例えば、 バッテリー全交換は中古でも約80万円と高額なため、顧客は故障したセルユニット(数千円~)のみの交換を求める。この際、新旧ユニット間の電圧バランスを充放電により調整する作業に約2日間を要すが、これが「高度な技術サービス」として収益源となるという。


また、エアコンプレッサーの内部修理においては、 丸ごと交換するのではなく、専用診断機で内部の故障箇所を特定し、特定の部品のみを交換することで修理コストを抑制し、技術料を確保している。

車両重量が増加するNEVでは、タイヤの内側が摩耗しやすい傾向にあり、アライメント調整の重要性もこれまで以上に高まっており、付加価値サービスの事例の1つとなっている。

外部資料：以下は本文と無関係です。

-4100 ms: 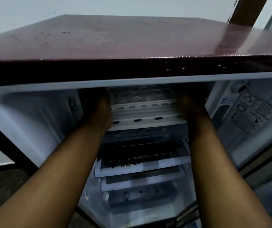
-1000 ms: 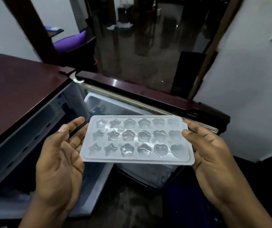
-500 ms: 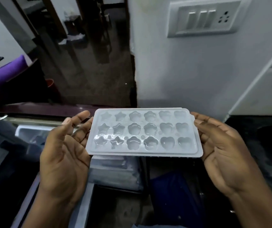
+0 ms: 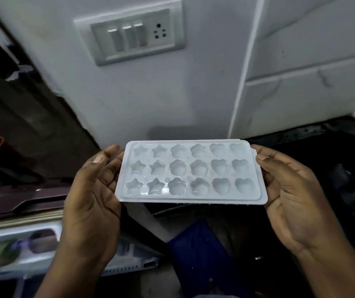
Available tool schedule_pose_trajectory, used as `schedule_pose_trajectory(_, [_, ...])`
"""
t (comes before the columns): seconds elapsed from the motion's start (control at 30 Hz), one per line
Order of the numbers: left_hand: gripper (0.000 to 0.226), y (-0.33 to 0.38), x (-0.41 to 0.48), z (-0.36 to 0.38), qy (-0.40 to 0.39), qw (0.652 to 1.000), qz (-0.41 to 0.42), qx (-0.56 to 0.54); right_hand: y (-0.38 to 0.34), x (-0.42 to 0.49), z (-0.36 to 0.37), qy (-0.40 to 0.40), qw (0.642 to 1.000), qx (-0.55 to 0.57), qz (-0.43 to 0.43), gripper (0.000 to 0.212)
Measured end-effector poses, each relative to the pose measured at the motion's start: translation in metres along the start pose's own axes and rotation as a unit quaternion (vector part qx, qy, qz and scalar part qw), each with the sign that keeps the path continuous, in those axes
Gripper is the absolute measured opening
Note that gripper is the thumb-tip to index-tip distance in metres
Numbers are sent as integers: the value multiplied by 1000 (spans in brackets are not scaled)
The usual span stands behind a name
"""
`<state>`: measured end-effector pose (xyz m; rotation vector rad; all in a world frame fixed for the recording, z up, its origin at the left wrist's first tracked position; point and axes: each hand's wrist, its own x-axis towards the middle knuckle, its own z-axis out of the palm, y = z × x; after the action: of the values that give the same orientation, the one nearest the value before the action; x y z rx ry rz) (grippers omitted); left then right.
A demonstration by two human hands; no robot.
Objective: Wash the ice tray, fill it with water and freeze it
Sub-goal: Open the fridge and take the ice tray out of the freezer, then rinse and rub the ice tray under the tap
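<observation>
The ice tray (image 4: 190,172) lies level, cups up, long axis crosswise, each short end resting against the nearly straight fingers of the left hand (image 4: 92,190) and right hand (image 4: 290,190).

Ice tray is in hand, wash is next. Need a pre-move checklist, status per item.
1. Ice tray supported at both ends: left hand is against its left short edge, right hand against its right one. ok
2. Tray orientation: cavities face up and the tray is close to level. ok
3. Cavities free of ice: no cubes seen, only a wet sheen around the front star shapes. ok
4. Fridge door closed: it stands open at lower left. not ok
5. Route to a sink or tap: neither is in view. cannot tell
</observation>
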<state>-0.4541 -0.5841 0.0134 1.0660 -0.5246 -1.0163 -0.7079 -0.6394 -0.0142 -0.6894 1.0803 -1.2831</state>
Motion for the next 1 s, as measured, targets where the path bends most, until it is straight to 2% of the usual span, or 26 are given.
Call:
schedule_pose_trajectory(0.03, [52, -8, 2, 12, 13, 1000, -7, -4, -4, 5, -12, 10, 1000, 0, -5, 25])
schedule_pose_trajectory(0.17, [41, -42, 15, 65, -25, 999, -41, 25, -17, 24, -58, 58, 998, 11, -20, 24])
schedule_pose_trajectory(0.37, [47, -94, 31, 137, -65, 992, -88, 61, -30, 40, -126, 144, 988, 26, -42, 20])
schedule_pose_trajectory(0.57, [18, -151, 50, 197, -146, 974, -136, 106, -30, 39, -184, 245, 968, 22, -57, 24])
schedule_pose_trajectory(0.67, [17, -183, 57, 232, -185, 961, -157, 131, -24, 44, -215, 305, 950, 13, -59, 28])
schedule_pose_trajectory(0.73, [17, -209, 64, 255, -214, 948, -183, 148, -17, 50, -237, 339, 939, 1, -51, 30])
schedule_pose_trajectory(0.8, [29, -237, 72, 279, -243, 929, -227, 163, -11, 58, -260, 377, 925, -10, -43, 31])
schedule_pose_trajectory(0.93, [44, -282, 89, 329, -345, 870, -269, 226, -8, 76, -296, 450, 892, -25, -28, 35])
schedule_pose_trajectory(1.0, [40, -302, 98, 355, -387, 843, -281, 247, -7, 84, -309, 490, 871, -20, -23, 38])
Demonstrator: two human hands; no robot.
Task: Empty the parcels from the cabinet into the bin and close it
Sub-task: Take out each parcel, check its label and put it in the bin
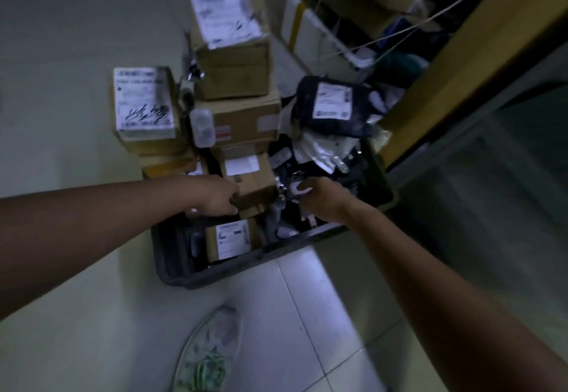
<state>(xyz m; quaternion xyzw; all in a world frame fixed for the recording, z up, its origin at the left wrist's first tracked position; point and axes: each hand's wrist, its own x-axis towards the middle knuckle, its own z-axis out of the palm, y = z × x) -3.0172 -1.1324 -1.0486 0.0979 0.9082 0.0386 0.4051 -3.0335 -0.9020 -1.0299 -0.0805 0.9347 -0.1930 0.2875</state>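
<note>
Down on the tiled floor (pixel 307 315), the dark plastic bin (pixel 215 278) is heaped with brown cardboard boxes (pixel 233 66) and black mailer bags (pixel 307 115). The left hand (pixel 215 196) curls its fingers round a labelled brown cardboard box (pixel 250 176) at the middle, while the right hand (pixel 324 202) pinches a small pale packet (pixel 293 188) just beside it.

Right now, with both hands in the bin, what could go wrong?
The top box sits high on a stack; tugging the lower box at the left hand could topple it. The black bag perches on the heap near the bin rim, and the right hand, gripping a small packet nearby, might knock it off.
</note>
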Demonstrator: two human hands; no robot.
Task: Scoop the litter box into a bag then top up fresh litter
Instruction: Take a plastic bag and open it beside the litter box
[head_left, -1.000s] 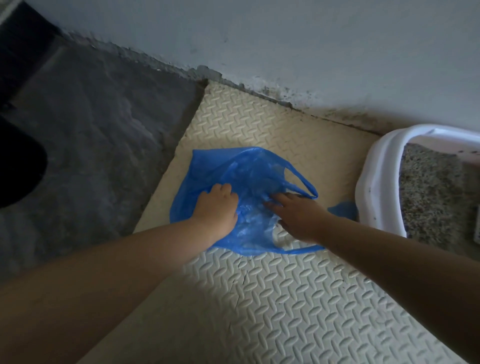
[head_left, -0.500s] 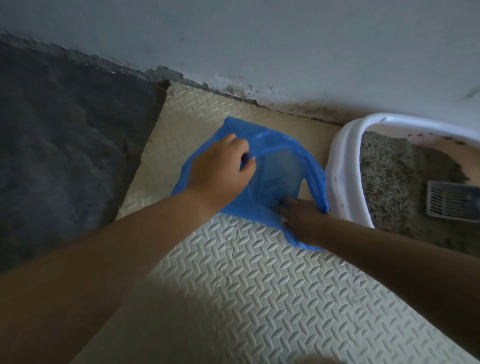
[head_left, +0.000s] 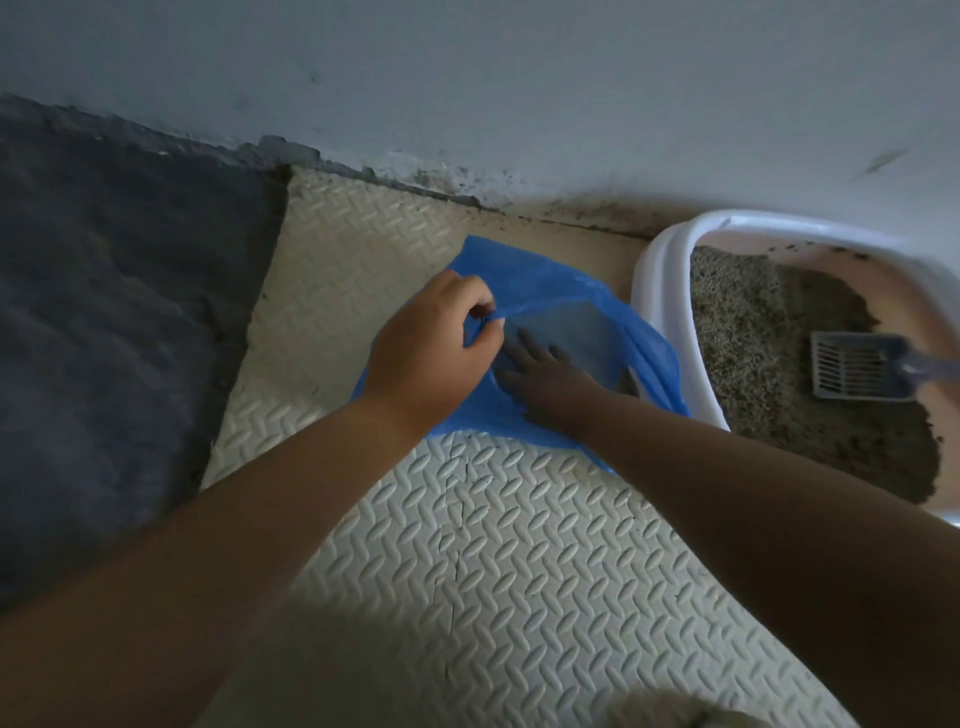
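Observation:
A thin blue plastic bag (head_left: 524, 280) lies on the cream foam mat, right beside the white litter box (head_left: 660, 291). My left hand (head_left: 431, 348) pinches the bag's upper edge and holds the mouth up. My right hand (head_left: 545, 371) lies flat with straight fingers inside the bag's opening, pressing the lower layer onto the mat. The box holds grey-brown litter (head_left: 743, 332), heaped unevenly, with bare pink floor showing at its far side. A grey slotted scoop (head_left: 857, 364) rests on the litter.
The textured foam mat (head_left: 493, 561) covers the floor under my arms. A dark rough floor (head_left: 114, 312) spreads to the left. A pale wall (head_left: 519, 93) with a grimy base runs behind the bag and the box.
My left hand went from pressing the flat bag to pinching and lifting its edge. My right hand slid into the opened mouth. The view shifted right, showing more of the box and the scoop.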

生き残りの鍵は高額な設備投資の可否とBtoBネットワーク
中国において、独立系の整備工場がディーラーと渡り合い、生き残るための戦略は明確である。「高額な計測・診断・ADASエーミング設備への先行投資」だ。 一般的な整備工場では投資が困難な、約30万元(日本円で約800万円相当)規模のADASエーミング設備を持つことが、決定的な差別化要因となる。事故や接触後のセンサー再キャリブレーション案件が、設備を持たない近隣の整備工場から「外注」として集中的に流入するため、非常に粗利が高くなるからだ。
また、BYDなどのメーカー純正スキャンツールの入手には特定のルートなどが必要な場合もあるが、汎用スキャンツールや車種別データ搭載のパソコンを使い分け、技術情報の非開示を禁じる中国政府の制度を背景に、独立系でも「修理する権利」は担保されている。ただし、情報アクセスの法的開放は「参入の可能性」を作ったに過ぎず、収益化のためには資本装備→外注集約→高単価業務(ADAS)への選択と集中が不可欠で、装備とネットワークを持つ少数のハブ工場に市場が再編・集約されているのが現状だ。

資本を投じて設備を整え、近隣整備工場からの外注を受ける「ハブ工場」として機能するのか、それとも伝統的なメニューに留まるのか…。北京の整備工場の姿は、近い将来の日本のアフターマーケットが直面する課題を先取りしているように見えた。